La contribution à son entretien et à son éducation prend la forme d’une pension alimentaire versée, selon le cas, par l’un des parents à l’autre, ou à la personne à laquelle l’enfant a été confié.
La pension alimentaire est versée au parent qui a la résidence habituelle de l’enfant pour faire face aux frais quotidiens de l’enfant.
La pension alimentaire ne couvre donc pas les frais considérés comme « non-quotidiens » et dits « exceptionnels ».
Il est donc important de prévoir spécifiquement la façon dont ces frais exceptionnels seront supportés par les parents.
Ce peut être un partage par moitié, au prorata des revenus ou à la charge d’un seul des parents.
Les juges classifient habituellement 3 types de frais relatifs à l’enfant : les frais scolaires, extra-scolaires et les dépenses exceptionnelles.
Les frais scolaires les frais d’inscriptions, les frais relatifs à l’achat des fournitures, les frais d’acquisition de matériels spécifiques liés à la formation.

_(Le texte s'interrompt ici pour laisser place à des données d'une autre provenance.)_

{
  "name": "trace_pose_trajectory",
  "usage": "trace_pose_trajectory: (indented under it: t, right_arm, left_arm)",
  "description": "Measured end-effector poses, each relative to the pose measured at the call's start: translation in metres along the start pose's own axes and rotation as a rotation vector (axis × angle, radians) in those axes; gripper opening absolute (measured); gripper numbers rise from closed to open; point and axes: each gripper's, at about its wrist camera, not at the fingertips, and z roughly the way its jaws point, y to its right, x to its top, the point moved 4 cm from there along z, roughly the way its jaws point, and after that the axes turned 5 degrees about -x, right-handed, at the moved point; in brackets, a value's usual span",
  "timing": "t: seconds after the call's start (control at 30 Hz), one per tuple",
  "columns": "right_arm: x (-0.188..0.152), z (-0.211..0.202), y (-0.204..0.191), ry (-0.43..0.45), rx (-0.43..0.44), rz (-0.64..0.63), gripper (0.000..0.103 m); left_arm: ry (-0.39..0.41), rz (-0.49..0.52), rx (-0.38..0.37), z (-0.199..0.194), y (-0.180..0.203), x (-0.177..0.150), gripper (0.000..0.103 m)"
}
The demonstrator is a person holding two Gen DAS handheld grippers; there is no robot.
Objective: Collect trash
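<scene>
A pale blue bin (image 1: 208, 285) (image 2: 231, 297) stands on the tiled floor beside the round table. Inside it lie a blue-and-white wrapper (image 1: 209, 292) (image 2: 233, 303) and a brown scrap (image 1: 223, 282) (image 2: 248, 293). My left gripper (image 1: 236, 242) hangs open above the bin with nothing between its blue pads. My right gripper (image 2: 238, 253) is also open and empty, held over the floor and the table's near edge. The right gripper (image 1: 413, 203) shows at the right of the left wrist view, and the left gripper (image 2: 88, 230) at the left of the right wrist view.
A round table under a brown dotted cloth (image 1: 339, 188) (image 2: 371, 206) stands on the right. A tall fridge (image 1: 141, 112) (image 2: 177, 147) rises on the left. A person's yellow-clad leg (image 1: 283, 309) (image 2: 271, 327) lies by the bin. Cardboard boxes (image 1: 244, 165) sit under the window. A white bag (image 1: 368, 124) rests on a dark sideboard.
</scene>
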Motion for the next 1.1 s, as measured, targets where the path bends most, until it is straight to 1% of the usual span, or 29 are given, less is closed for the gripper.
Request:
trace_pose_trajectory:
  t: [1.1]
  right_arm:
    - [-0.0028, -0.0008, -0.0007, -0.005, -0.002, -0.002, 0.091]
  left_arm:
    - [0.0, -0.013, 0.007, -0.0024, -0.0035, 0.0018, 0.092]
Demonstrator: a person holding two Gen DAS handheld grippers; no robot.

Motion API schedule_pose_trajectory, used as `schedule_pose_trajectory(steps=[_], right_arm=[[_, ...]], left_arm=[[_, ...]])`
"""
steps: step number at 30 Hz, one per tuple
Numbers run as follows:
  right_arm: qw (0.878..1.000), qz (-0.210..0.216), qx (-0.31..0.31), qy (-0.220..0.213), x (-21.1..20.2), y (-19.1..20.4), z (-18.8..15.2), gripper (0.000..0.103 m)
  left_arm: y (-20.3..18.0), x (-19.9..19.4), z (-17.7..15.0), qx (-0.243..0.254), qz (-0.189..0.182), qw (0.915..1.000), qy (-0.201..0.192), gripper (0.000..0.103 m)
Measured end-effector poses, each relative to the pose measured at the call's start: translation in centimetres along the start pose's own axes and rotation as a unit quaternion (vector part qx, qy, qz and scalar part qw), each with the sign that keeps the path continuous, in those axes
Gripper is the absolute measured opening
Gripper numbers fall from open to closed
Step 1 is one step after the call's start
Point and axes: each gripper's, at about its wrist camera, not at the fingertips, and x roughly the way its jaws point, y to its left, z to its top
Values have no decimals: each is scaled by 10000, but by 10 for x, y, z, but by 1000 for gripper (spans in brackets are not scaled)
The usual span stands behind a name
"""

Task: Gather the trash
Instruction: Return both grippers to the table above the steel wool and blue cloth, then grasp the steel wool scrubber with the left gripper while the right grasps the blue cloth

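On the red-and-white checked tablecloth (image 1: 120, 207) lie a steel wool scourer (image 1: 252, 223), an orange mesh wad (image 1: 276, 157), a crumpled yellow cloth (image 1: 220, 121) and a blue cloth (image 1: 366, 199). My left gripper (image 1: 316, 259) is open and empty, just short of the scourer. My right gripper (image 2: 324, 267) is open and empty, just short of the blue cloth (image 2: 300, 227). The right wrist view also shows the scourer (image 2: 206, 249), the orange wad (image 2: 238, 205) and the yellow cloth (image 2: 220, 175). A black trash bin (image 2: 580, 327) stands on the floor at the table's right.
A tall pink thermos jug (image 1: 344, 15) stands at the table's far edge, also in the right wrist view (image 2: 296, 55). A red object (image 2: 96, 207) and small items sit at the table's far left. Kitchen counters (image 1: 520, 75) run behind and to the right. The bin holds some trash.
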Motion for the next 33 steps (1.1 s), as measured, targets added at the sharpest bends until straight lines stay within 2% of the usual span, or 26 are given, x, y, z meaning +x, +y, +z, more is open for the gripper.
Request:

Les dépenses exceptionnelles les frais d’apprentissage de la conduite automobile, l’acquisition d’un véhicule, les frais de santé non pris en charge par la sécurité sociale et la mutuelle.
Il est important que les parents séparés, même en cas de garde alternée et en l’absence de pension alimentaire, s’organisent pour le partage de ces différents frais.
De même, il est utile de préciser dans les actes ou la décision que pour certains frais, l’accord des deux parents sera requis.
Il est crucial de tenir compte de ces différents frais relatifs à l’enfant lors de l’évaluation d’une pension alimentaire, pour que celle-ci soit adaptée aux revenus et charges de chacun des parents.